Genentech pays doctors to prescribe its newer more expensive drug, which costs $2,000/dose vs. older, cheaper, equally-effective drug Avastin ($50/dose). Cost to taxpayers: $1 B-billion/A YEAR

When the drug maker Genentech introduced a major product in 2006, it found itself in an awkward position: persuading eye doctors to start using its new more expensive drug instead of a popular cheaper version that the company already sold.

Ophthalmologists had been enthusiastically using the company’scancer drug Avastin, which cost about $50 a dose, to treat a common eye disease in the elderly, wet macular degeneration. Then Genentech introduced Lucentis, a nearly equivalent drug that cost $2,000 a dose and was approved specifically to treat the disease.

Use of Lucentis took off, and it has become one of Medicare’s most expensive treatments — costing the federal government about $1 billion a year — even though several studies have concluded Lucentis has no significant advantage over its cheaper alternative.

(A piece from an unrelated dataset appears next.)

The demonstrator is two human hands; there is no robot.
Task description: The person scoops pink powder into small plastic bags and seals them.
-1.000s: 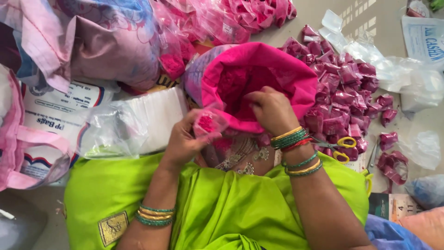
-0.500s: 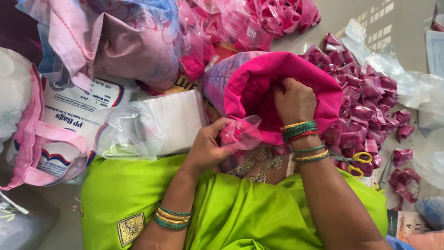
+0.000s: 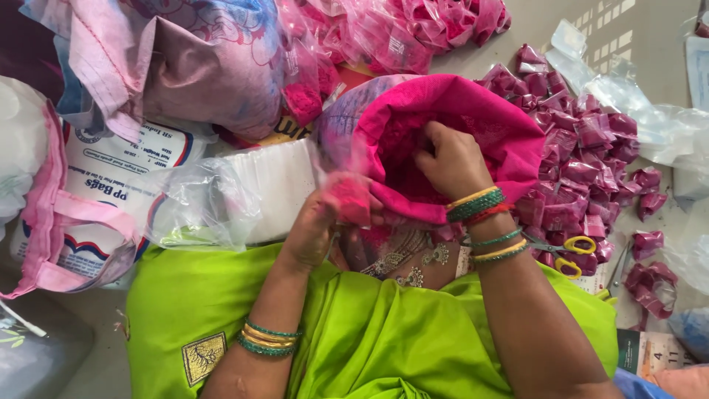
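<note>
My left hand [image 3: 314, 225] holds a small clear plastic pouch [image 3: 348, 198] with pink powder in it, just beside the rim of a big pink sack [image 3: 480, 118]. My right hand [image 3: 449, 159] reaches down into the open mouth of that sack, its fingers curled and partly buried in the pink powder [image 3: 402, 159]. Whether it grips anything in there is hidden. Both wrists wear bangles, and bright green cloth [image 3: 354, 332] covers my lap below.
A heap of filled pink pouches [image 3: 591, 159] lies right of the sack, more packets [image 3: 399, 29] at the top. Yellow-handled scissors [image 3: 569, 255] rest by my right wrist. A stack of empty clear bags [image 3: 244, 196] lies left. Printed sacks [image 3: 96, 192] and cloth [image 3: 199, 66] crowd the left.
My left hand has brought the small pouch closer to the sack's rim. My right hand stays inside the sack, a little deeper.
</note>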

Now, a new federal database shows that many of the doctors who were the top billers for Lucentis were also among the highest-paid consultants for Genentech, earning thousands of dollars to help promote the drug. The data raises questions about whether financial relationships between doctors and drug companies influence treatment decisions, even though physicians maintain they cannot be swayed. 

Half of the 20 doctors who received the most money from Genentech to promote Lucentis in 2013 were among the highest users of the drug in 2012, billing for higher amounts of Lucentis than 75 percent of their peers. The figures were compiled from two federal databases that covered different periods, and it is not known whether or how much Genentech paid the doctors in 2012.

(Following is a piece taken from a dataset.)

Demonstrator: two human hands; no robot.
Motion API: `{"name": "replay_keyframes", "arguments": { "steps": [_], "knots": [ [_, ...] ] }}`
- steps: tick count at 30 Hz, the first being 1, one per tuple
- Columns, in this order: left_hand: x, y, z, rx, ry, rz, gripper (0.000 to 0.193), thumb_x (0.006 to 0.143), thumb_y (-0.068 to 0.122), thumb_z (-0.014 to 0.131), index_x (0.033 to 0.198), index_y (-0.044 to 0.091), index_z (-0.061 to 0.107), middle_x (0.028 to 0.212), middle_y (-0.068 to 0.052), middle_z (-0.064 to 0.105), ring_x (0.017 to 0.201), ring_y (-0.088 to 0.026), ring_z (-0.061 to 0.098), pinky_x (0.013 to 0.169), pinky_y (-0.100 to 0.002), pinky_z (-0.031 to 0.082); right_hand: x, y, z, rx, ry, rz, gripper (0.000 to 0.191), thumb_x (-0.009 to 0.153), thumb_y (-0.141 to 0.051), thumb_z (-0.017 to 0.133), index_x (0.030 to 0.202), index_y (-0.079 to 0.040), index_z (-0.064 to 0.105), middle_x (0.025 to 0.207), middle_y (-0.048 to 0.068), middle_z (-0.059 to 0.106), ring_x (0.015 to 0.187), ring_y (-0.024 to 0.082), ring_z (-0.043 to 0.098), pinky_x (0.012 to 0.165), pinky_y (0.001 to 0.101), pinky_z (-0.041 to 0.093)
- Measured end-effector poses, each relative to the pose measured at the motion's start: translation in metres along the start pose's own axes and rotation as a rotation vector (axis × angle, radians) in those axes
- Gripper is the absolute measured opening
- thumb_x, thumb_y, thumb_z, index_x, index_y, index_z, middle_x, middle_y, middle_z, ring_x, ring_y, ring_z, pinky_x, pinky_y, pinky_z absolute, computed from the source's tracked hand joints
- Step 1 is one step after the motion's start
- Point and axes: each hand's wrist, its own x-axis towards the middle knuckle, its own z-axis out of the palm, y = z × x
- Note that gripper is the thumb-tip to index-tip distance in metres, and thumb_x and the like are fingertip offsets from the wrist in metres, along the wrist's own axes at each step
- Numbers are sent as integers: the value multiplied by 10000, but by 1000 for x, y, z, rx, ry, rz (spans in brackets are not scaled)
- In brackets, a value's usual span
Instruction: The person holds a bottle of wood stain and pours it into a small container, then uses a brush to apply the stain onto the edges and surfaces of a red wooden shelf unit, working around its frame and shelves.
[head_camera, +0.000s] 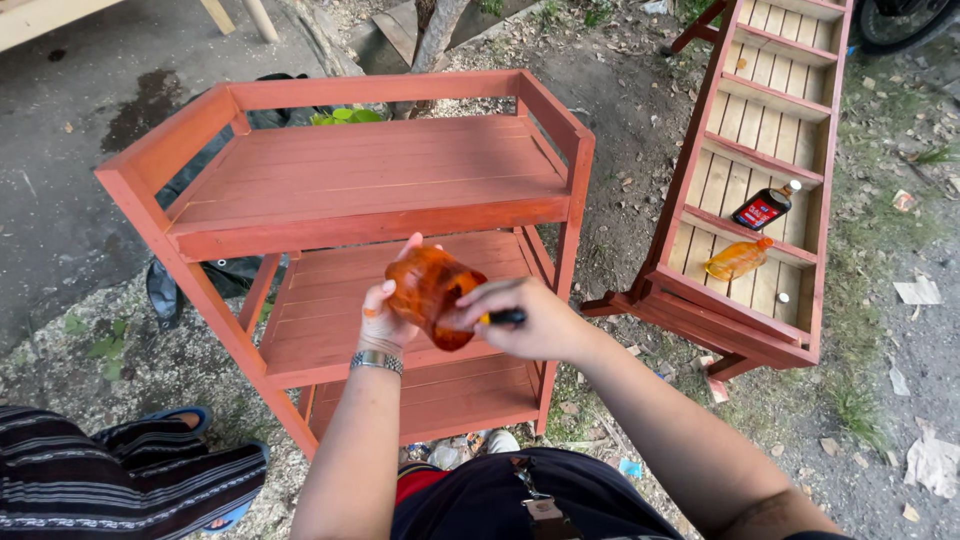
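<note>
Visibility is limited at the left edge: I see a seated person's striped trouser legs (120, 480) cut off by the frame, with a blue sandal (185, 418) partly showing. Dark plastic sheeting (200, 280) lies behind the red wooden shelf unit (370, 190) and is mostly hidden by its posts and boards. The unit's lowest shelf is partly covered by the forearms in front of it.

The left hand (385, 320) is raised in front of the middle shelf, palm toward the unit, fingers wrapped around the far side of an orange translucent bottle (432, 295), with a metal bracelet (376, 361) at the wrist. The bottle is tilted, its base toward the camera; its neck is hidden. The right hand (535, 320) comes in from the right, knuckles up, closed on a small dark object (508, 317) at the bottle's side. I cannot tell what that object is, as the fingers cover most of it.

A second red slatted shelf unit (760, 180) lies tilted on the ground at right, well apart from the hands. A dark bottle with a red label (765, 207) and an orange bottle (738, 259) rest in it.
</note>
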Motion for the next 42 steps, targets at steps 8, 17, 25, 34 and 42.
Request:
{"name": "replay_keyframes", "arguments": {
  "steps": [8, 17, 25, 34, 42],
  "knots": [
    [12, -39, -11, -224, 253, 4, 824, 762, 440, 710, 1501, 156, 481, 1475, -107, 550, 1376, -312, 516, 1141, -533, 428, -40, 65, -9, 905, 721, 379, 172, 994, -157, 628, 1074, -11, 673, 1021, 166, 728, 833, 271, 721, 758, 400, 614],
    [41, -80, -21, -342, 325, -123, 809, 792, 501, 669, 1483, 129, 472, 1489, -136, 533, 1353, -352, 534, 1087, -572, 475, -78, 107, -22, 1301, 885, 407, 380, 1058, -383, 528, 1113, -24, 640, 993, 143, 707, 822, 255, 719, 753, 348, 610],
    [54, -116, -31, -307, 379, -182, 768, 813, 572, 618, 1461, 182, 483, 1480, -106, 539, 1310, -355, 560, 973, -583, 502, -96, 117, -16, 1304, 1064, 450, 363, 1028, -311, 508, 1292, -77, 595, 1132, 132, 688, 956, 242, 712, 855, 349, 593],
    [39, -103, -51, -302, 622, -117, 754, 809, 558, 592, 1457, 188, 489, 1480, -112, 543, 1340, -362, 526, 1004, -595, 507, -87, 162, -8, 700, 1293, 370, 417, 1049, -172, 453, 1408, 6, 572, 1294, 206, 659, 1074, 288, 687, 969, 393, 568],
    [-4, -48, -66, -247, 756, 7, 708, 813, 554, 558, 1442, 235, 494, 1487, -78, 533, 1345, -344, 520, 1015, -602, 475, -9, 175, 51, -426, 1019, 278, 400, 983, 3, 572, 1379, -41, 610, 1416, 215, 579, 1301, 344, 586, 1094, 417, 471]
  ]
}}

The 20 doctors earned $8,500 to $37,000 over five months in 2013, payments that included consulting and speaking fees as well as travel expenses and meals. Genentech says it has an annual cap of $50,000 a doctor for speaking fees.

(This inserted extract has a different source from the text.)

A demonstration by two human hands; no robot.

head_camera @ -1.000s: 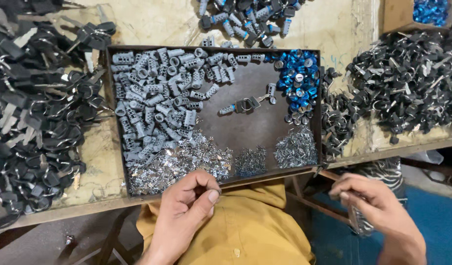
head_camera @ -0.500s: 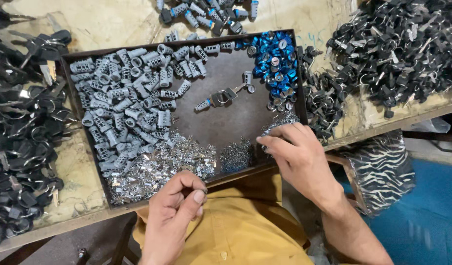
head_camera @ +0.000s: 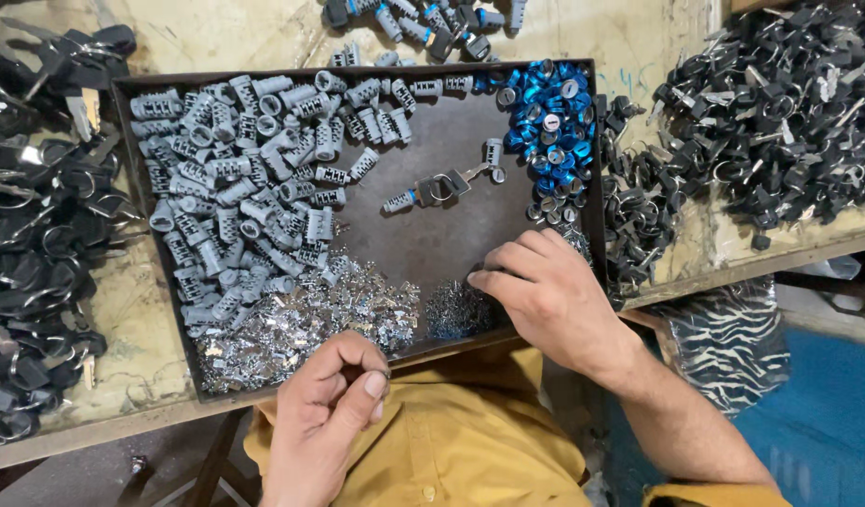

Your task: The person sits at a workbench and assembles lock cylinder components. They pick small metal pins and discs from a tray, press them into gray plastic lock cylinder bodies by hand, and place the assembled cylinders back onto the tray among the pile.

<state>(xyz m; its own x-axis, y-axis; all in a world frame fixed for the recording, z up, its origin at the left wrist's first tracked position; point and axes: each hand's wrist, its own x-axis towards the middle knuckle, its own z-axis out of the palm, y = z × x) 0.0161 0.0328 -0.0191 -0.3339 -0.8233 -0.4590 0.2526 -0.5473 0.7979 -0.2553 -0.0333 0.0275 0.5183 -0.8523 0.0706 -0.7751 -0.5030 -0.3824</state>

Specialists who study conflicts of interest between physicians and the drug industry say even modest payments have been shown to influence behavior.

“That’s why a sandwich is so effective — no one wants to feel like they were being bought off for $5,” said Dr. Adriane Fugh-Berman, an associate professor at Georgetown University Medical Center in Washington and director of PharmedOut, a project that educates doctors about drug marketing claims. “That’s why they convince themselves that the drug is better.”

Doctors who speak on behalf of Lucentis say they do so because they believe in it and because they want to educate colleagues on its use. Some said that while they continued to use Avastin, it carried risks that should not be ignored.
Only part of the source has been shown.